Thu Apr 24, 2008 at 09:36:22 AM PDT

By Gouri Bhat, senior staff attorney with the ACLU National Prison Project.

Earlier this week U.S. Immigration and Customs Enforcement (ICE) invited a group of reporters on a media tour of the new and improved T. Don Hutto Family Detention Center in Taylor, Texas. The Hutto facility houses immigrant children and families detained by the government and was the subject of multiple ACLU lawsuits filed against ICE last year, challenging the harsh, prison-like environment at the facility.

As reported by AP and other Texas newspapers, Hutto is now a transformed place. A year ago, before the ACLU filed suit, children wore prison scrubs and guards trained in adult correctional practices threatened misbehaving tots with separation from their parents. Now, due to numerous reforms mandated by a comprehensive settlement in August 2007 — including changes to physical environment and facility operations - Hutto is indeed more "family friendly."

However, the newspaper stories included comments by ICE’s Gary Mead, Acting Director, Office of Detention and Removal, suggesting that the reforms at Hutto had nothing to do with the settlement and would have happened anyway. Such comments are disingenuous at best. Anyone who is familiar with the furiously contested ACLU litigation or the ongoing public advocacy surrounding Hutto knows that ICE did not make changes at Hutto voluntarily or on its own schedule — the agency had to be forced to comply with its own legal obligations to the detained children.

Other reported statements by Mead are still more disturbing — specifically, his assertion that Hutto will be a model for future family detention centers to be opened by the government.
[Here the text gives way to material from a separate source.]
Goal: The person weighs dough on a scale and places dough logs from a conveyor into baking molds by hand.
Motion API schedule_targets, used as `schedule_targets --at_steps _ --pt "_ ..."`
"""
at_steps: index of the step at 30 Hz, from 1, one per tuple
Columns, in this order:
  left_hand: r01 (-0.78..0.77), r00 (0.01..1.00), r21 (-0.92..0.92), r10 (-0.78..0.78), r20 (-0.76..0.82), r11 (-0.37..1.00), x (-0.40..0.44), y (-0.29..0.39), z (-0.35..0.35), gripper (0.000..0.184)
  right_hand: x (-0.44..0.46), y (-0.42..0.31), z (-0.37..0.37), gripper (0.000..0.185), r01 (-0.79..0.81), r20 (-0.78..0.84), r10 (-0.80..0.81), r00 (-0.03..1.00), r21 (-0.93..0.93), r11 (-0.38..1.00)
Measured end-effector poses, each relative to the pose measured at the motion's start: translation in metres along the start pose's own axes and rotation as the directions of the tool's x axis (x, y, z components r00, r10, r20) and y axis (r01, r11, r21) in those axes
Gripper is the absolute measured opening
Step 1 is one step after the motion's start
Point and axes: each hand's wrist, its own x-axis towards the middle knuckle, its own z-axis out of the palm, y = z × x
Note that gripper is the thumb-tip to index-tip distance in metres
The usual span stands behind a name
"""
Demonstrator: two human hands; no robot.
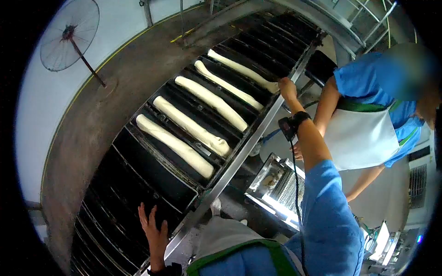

Clearly, ICE’s enthusiasm for detaining families is undiminished, despite Hutto’s $33.6 million annual price tag and numerous admonitions from Congress to explore less expensive alternatives to detention before locking up immigrant children. If more family detention centers are on the horizon, the ACLU’s Hutto settlement should serve as a useful model in many respects and a cautionary tale.

However, despite the hard-won reforms at Hutto, the facility — managed by a for-profit adult corrections company — is still fundamentally and structurally a prison. As such, Hutto is far from the best or most appropriate place to house infants, toddlers, children and teens who are detained with their parents. Julie Myers, ICE Assistant Secretary and Mead’s boss, appeared to recognize this when she told Congress in October 2007 that "the physical structure of Hutto — a former prison — will not be used as the model for future facilities." We hope in this case, the boss is right.    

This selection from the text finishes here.